Мохаммед скончался по пути в больницу. Узнав о его смерти, старый шейх не плакал, о нет. Он просто утратил волю к жизни. Уже некоторое время он знал, что его второй сын страдает психическим расстройством. Беднягу заперли в роскошном дворце, где было все, чтобы усладить взоры безумца. Его опекали день и ночь, но ведь он не мог унаследовать состояние. Оставался, следовательно, только Макс, ведь восемь дочерей в расчет не принимались. Женщина — только женщина, и она не должна самовольно распоряжаться деньгами.
Таким образом вчерашний террорист, которого едва терпели в собственной семье, стал наследником миллиардов. Более того, как говорят, отец призвал непутевого отпрыска к себе и в беседе с глазу на глаз признался, что Макс был прав, а он — нет и что он разрешает отныне делать сыну все, что тому заблагорассудится.
Старый шейх тихо угас через несколько лет, а Макс деятельно взялся за старое с той лишь разницей, что теперь его ресурсы были практически неисчерпаемы и он был в тысячи раз могущественней, а следовательно, опаснее, чем прежде.
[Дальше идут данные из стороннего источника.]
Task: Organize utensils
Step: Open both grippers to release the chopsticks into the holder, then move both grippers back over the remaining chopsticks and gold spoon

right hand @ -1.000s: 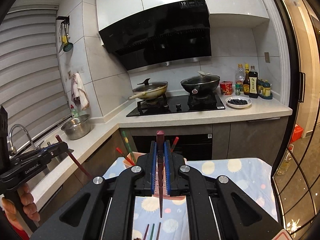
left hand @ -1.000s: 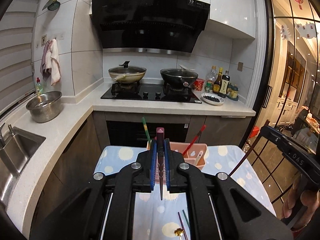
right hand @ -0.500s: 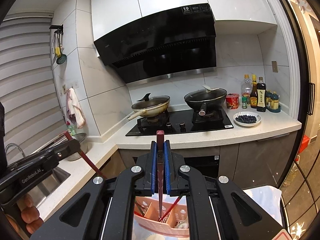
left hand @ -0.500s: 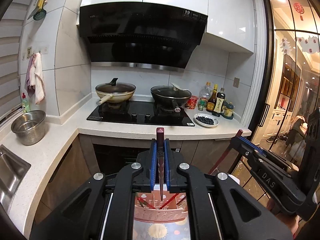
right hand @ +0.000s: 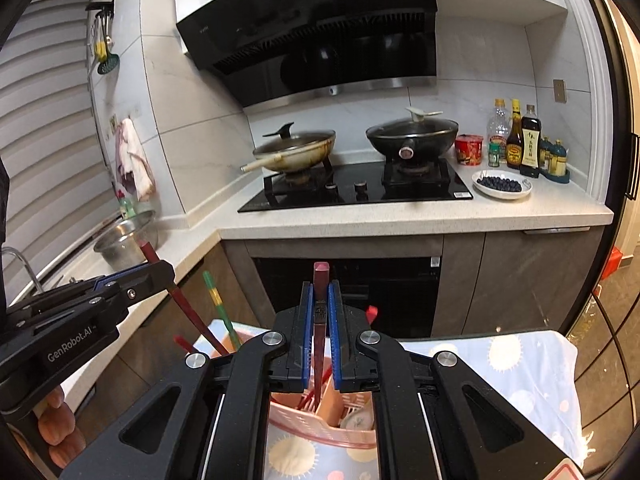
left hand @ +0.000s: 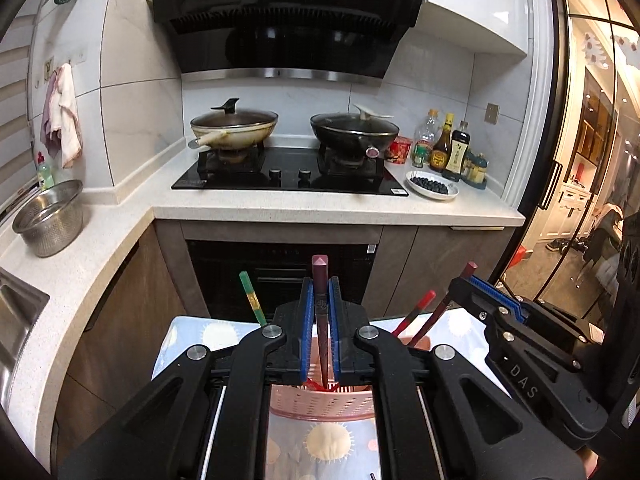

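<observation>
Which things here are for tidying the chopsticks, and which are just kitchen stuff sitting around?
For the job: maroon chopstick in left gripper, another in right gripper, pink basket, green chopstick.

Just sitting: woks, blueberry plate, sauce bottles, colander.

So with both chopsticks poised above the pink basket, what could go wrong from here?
1. The left claw and right claw sit close together, so they may collide.
2. Each dark red chopstick could foul the green chopstick already standing in the pink basket, or tip it.
</observation>
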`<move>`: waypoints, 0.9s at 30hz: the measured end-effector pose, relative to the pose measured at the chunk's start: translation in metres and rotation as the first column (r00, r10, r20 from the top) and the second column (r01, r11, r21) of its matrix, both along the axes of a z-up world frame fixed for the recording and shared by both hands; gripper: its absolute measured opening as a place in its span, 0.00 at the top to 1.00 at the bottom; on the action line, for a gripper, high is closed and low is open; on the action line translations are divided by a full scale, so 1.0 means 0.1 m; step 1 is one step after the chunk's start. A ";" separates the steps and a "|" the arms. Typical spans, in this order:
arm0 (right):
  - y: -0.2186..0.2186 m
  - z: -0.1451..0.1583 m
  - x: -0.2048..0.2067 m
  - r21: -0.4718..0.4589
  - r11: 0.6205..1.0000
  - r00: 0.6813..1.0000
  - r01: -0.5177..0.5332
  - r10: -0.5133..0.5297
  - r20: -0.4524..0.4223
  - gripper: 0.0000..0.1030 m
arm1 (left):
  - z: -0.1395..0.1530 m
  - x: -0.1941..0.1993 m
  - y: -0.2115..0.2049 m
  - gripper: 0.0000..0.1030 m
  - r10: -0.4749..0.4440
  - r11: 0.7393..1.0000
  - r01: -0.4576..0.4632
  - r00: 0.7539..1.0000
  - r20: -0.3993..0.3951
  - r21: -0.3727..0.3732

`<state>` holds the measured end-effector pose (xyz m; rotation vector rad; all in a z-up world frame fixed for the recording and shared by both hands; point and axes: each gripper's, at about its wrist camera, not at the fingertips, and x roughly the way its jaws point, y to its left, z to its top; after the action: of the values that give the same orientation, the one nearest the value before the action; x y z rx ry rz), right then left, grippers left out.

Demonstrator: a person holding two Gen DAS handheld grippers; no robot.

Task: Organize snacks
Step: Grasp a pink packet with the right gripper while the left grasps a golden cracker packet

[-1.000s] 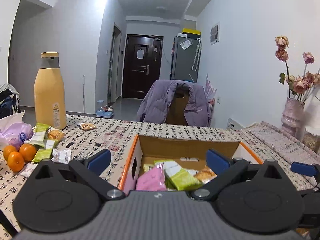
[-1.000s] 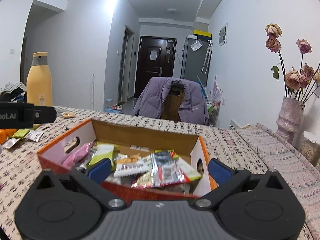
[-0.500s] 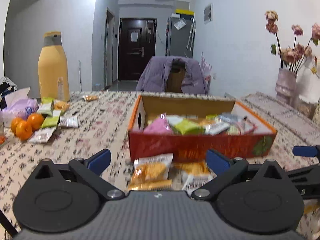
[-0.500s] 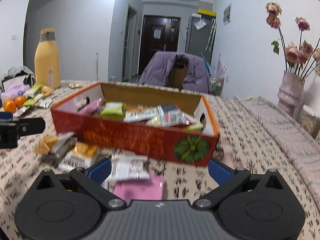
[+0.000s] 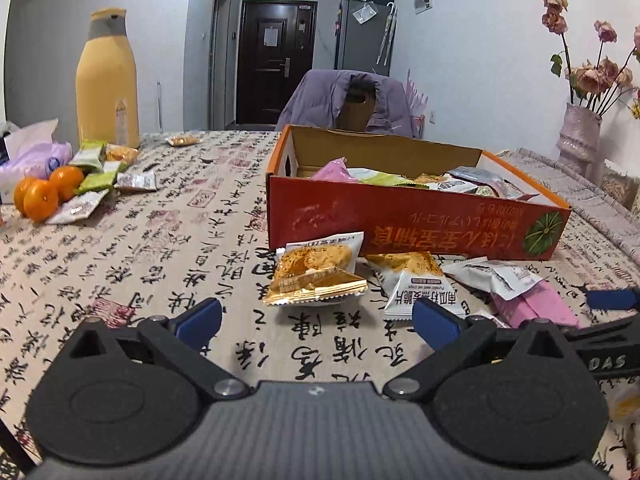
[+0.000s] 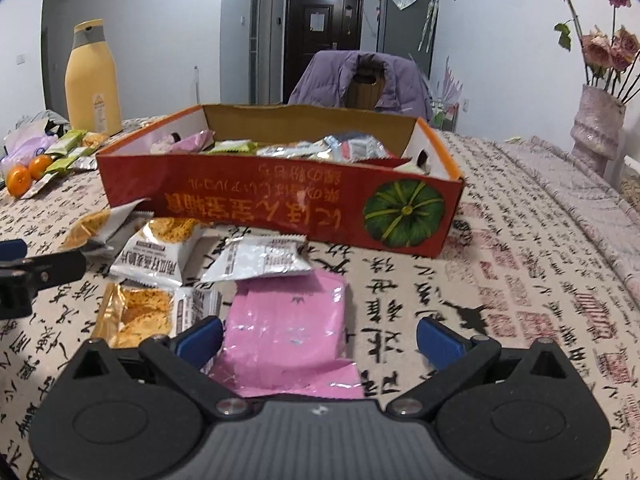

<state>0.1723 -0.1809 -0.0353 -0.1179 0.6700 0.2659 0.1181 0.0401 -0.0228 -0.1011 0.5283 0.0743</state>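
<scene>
An open red cardboard box (image 5: 416,222) (image 6: 280,204) with several snack packets inside stands on the table. Loose packets lie in front of it: a golden cracker packet (image 5: 316,272), a white packet (image 5: 420,284) (image 6: 160,252), a silver packet (image 6: 260,260) and a pink packet (image 6: 292,328) (image 5: 532,304). My left gripper (image 5: 316,320) is open and empty, low over the table just short of the golden packet. My right gripper (image 6: 320,334) is open, its jaws on either side of the pink packet's near end.
A tall yellow bottle (image 5: 107,80) stands at the back left, with oranges (image 5: 42,196), green packets (image 5: 98,172) and a tissue pack (image 5: 32,156) nearby. A vase of dried roses (image 6: 596,128) stands at the right. A chair with a purple jacket (image 5: 352,100) is behind the table.
Both grippers have pulled back from above the box and dropped low toward the table. The loose packets in front of the box have come into view. Both stay open.
</scene>
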 end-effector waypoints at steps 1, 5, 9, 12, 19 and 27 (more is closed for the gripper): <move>0.02 -0.02 0.02 -0.003 1.000 1.000 0.004 -0.004 -0.009 0.00 | 0.00 0.00 0.01 0.00 0.001 1.000 -0.001 1.000 0.003 -0.006; -0.01 -0.06 0.11 0.036 0.999 0.998 0.035 -0.033 -0.046 0.00 | -0.02 0.00 0.04 0.00 -0.007 0.999 0.007 1.000 -0.003 -0.036; 0.00 -0.06 0.13 0.034 0.998 0.998 0.054 -0.052 -0.044 0.00 | -0.02 0.00 0.06 0.00 -0.012 0.999 0.012 1.000 -0.008 -0.053; 0.00 -0.06 0.16 0.029 0.998 0.998 0.050 -0.049 -0.051 0.00 | -0.03 0.00 0.05 0.00 -0.016 0.999 0.015 1.000 -0.015 -0.052; 0.02 0.00 0.18 0.029 1.000 0.997 -0.002 0.004 -0.076 0.11 | -0.03 0.00 0.07 0.00 -0.017 0.998 0.016 1.000 -0.016 -0.062; 0.03 0.03 0.00 0.040 0.999 0.999 -0.035 0.036 -0.032 0.41 | -0.04 0.00 0.06 0.00 -0.014 0.998 0.012 1.000 -0.018 -0.061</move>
<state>0.1727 -0.1778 -0.0321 -0.0886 0.6950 0.3157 0.1178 0.0459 -0.0264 -0.1569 0.5499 0.0464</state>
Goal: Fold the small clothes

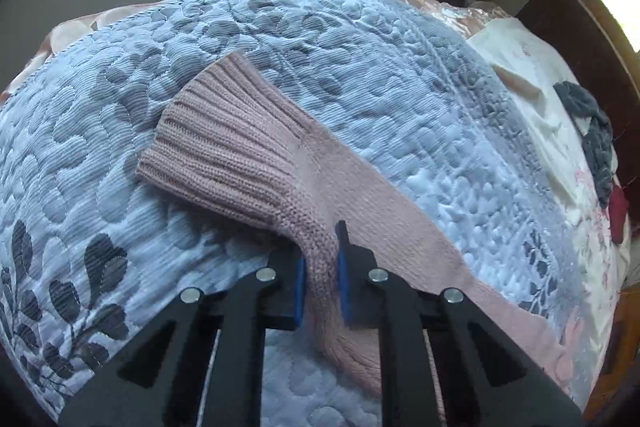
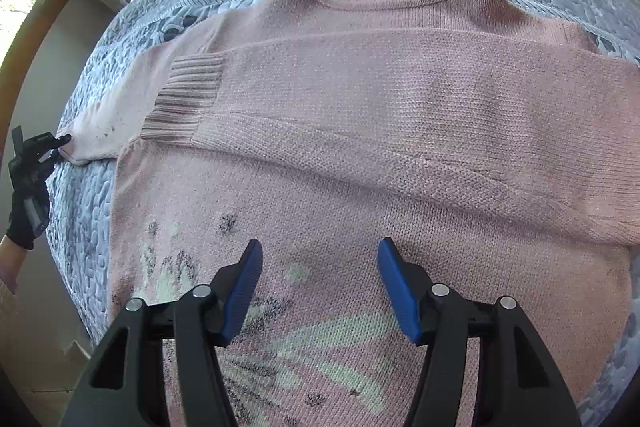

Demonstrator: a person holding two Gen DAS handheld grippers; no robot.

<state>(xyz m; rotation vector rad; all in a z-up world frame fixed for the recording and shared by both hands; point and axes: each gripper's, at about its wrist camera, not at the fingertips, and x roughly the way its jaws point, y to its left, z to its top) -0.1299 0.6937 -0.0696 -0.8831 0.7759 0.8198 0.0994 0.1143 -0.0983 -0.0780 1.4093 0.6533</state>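
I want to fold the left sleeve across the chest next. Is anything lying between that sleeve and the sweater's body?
Nothing visible blocks it. The left gripper is shut on the left sleeve, out over the quilt. On the sweater only the other sleeve lies folded flat, and the open right gripper hovers lower down.

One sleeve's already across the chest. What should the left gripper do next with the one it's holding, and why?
Probably carry the left sleeve across the sweater body: the left gripper is shut on it, still stretched outward over the quilt, while the right sleeve lies folded across.
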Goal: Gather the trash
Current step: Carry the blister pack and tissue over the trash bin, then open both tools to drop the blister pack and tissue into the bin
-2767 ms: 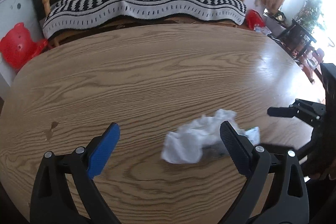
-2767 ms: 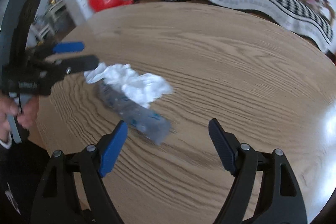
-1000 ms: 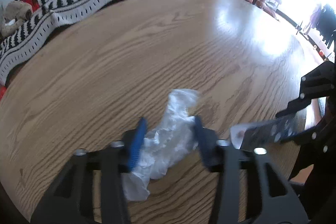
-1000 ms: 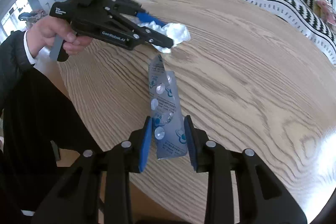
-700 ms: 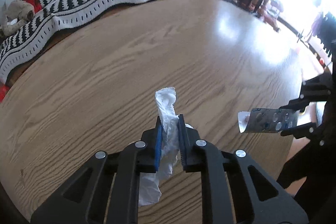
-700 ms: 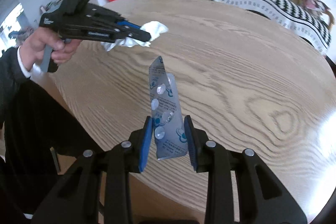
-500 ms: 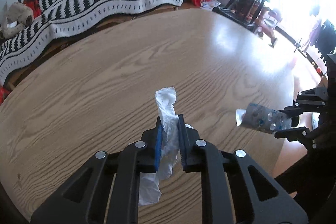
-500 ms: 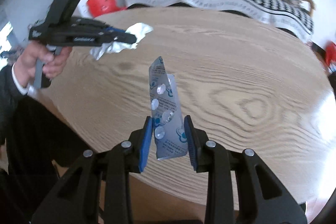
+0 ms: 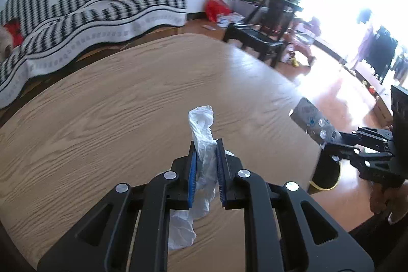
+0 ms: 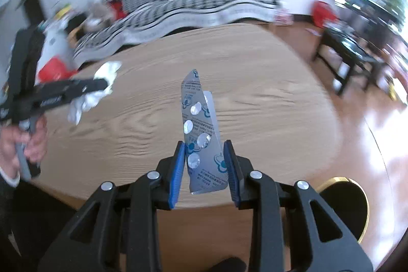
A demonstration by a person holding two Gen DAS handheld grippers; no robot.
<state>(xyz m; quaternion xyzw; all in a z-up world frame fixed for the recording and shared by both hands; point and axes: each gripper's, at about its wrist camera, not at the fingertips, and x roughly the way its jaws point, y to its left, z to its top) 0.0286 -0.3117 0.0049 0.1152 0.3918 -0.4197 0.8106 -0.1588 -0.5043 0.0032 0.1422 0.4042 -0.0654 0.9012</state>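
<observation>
Compared with the view half a second earlier, both grippers are now sitting farther toward the right-hand end of the oval oak-grain wooden tabletop, and a black round bin with a gold rim is now showing on the floor just past the tabletop edge. A second earlier the crumpled white plastic wrapper was lying on the wood between spread jaws; it is now hanging clear of the surface.

The left gripper is pinching the wrapper: its blue pads are pressing almost together on the thin middle of it, with one crumpled end standing up above the jaws and the other trailing below them.

The right gripper is clamping a silver foil blister pack with blue print, its jaws standing narrowly apart against the pack's two long edges. The pack is standing upright between the pads, tip pointing away from the camera, held in the air above the tabletop edge. A hand is gripping the left tool's handle.
</observation>
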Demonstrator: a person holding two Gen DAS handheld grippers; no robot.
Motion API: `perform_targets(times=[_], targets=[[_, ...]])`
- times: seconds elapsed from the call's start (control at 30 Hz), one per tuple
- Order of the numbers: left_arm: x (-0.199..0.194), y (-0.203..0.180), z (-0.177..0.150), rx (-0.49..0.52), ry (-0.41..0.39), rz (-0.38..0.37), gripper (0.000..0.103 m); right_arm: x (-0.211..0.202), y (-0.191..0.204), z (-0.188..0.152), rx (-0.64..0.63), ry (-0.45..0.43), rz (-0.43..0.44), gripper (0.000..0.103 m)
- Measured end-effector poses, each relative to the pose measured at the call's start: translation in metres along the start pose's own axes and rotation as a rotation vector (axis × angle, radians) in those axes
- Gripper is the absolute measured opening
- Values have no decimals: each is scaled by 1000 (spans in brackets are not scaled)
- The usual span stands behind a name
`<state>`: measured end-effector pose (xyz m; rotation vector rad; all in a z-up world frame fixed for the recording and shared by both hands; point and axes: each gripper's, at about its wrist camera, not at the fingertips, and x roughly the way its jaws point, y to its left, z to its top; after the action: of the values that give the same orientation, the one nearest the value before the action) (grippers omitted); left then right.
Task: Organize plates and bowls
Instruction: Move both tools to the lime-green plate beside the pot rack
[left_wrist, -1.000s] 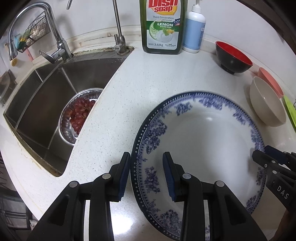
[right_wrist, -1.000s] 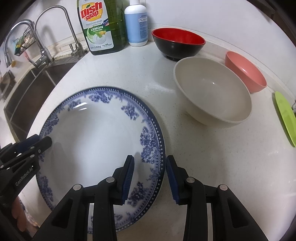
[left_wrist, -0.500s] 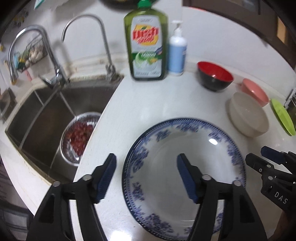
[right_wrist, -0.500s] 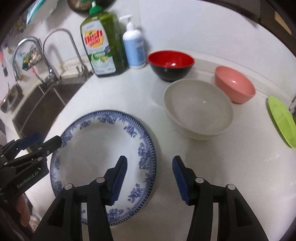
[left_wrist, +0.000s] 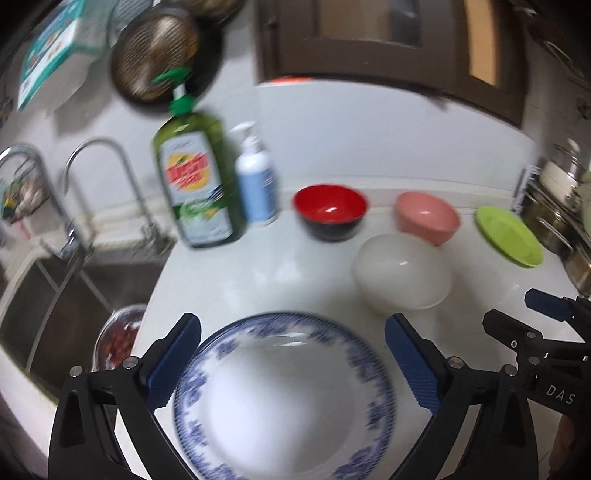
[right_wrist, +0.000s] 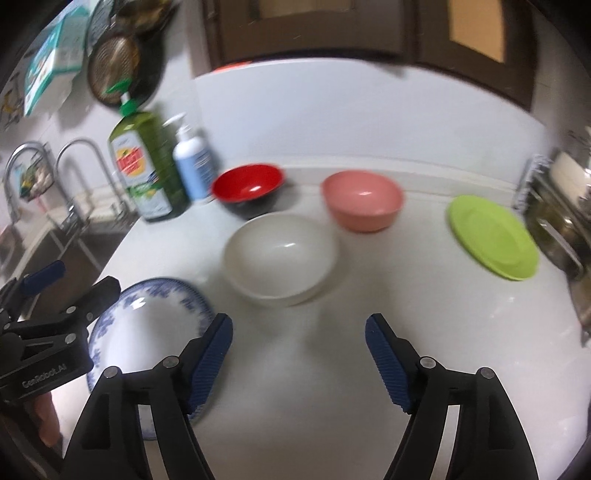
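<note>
Both grippers (left_wrist: 291, 354) (right_wrist: 298, 354) wide apart, empty-jawed

A round white plate with a blue floral rim pattern (left_wrist: 284, 398) lies on the white speckled countertop (right_wrist: 332, 369). Behind it sit a plain cream bowl (right_wrist: 280, 258), a salmon-pink bowl (right_wrist: 362, 203), a bowl red inside and black outside (right_wrist: 247, 188), and a lime-green plate (right_wrist: 491, 236). The gripper finger pads (right_wrist: 210, 362) are ribbed dark blue.
</note>
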<state>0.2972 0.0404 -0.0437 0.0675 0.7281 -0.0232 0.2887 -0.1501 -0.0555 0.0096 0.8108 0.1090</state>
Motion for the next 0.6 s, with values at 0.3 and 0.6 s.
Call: perform_targets(times=[0.3, 0.6], targets=[[0, -66, 34, 96, -49, -99, 103, -30, -67, 4, 99, -64, -141, 77], [3, -135, 63, 180, -56, -238, 103, -57, -134, 7, 188, -128, -275, 77]])
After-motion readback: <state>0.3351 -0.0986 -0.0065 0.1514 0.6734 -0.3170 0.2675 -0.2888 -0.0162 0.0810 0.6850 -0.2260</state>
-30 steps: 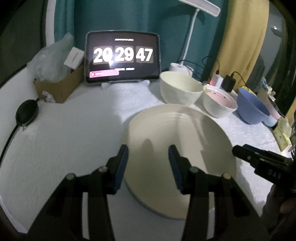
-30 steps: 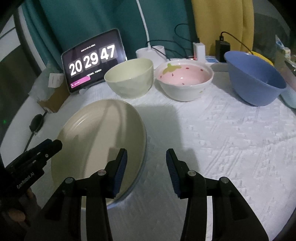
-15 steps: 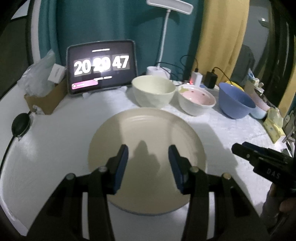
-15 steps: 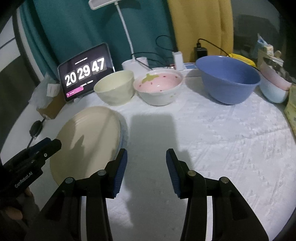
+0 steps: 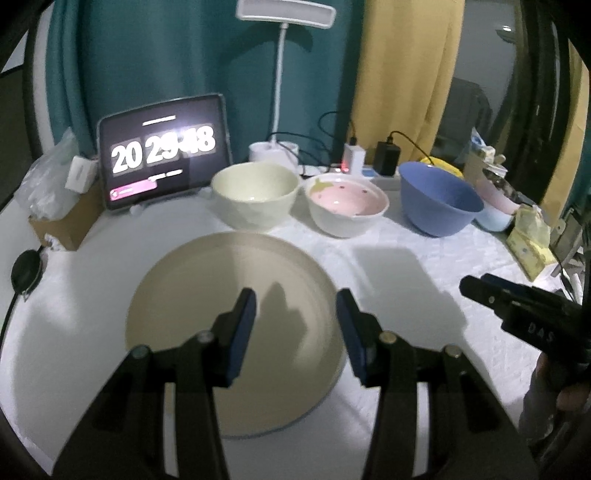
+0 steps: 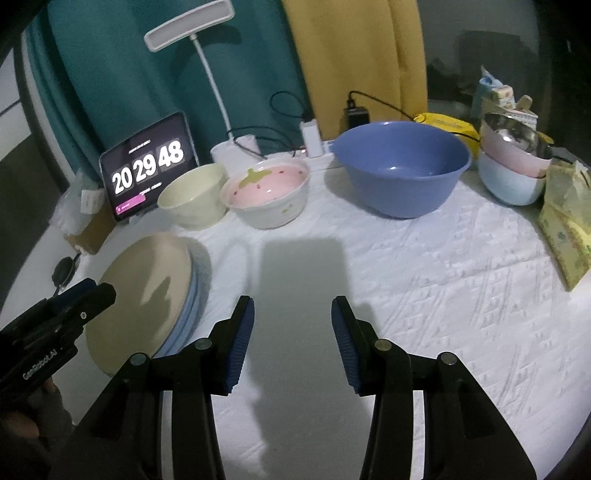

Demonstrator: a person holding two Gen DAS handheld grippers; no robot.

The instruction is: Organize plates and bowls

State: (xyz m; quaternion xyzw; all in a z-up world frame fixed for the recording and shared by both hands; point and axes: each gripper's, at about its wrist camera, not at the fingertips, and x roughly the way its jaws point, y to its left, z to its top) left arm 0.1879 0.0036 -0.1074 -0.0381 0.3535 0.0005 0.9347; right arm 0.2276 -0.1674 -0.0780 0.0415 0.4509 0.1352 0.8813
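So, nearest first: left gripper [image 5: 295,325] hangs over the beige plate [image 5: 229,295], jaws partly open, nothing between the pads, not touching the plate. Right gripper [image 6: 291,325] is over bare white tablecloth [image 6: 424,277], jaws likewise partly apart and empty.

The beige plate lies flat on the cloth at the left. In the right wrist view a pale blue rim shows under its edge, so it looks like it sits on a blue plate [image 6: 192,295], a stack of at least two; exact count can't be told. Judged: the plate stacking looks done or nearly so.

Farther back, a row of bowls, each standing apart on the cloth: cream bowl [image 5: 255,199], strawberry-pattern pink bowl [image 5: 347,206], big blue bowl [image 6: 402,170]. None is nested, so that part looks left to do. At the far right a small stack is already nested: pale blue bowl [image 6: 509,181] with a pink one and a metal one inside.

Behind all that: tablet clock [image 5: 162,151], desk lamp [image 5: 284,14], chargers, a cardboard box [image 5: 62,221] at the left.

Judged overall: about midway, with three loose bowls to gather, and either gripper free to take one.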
Поэтому, когда его однажды известили о том, что некий английский писака посмел оскорбить в своей книге память его матери, Макс немедля принял ответные меры.
Для начала он просто позвонил писателю и вежливо предложил ему убрать из текста упоминание о его матери, за что он даже готов заплатить разумную сумму, не превышающую его возможностей. (Тут он, скорее всего, лукавил; возможности Макса были, как уже сказано, практически неисчерпаемы.) Писака воспринял звонок как признак поражения противника и поэтому довольно вежливо, но недвусмысленно послал его к черту, присовокупив к этому вечный лозунг всех псевдолитературных паразитов «Правда превыше всего».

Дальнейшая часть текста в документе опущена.